The span to be transcribed begins with the line that contains "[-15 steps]" and ends with the last line of the listing; copy it exactly and include nothing else.

|---|

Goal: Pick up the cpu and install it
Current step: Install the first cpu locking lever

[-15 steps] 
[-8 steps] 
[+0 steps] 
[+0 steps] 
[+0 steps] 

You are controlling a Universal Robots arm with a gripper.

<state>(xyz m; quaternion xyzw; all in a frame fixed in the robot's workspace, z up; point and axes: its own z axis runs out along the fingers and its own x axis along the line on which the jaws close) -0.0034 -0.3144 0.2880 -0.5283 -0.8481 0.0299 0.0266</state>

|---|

TASK OUTPUT —
[-15 steps] 
[-8 steps] 
[+0 steps] 
[+0 steps] 
[+0 steps] 

You are controlling a Universal Robots arm with a gripper.

<state>(xyz m; quaternion xyzw; all in a frame fixed in the robot's workspace, z up; point and axes: its own z axis runs out along the fingers and its own x axis along the line on which the jaws close) -0.0034 -0.3144 0.2880 -0.5283 -0.8481 0.0299 0.0266</state>

The output above is the complete answer.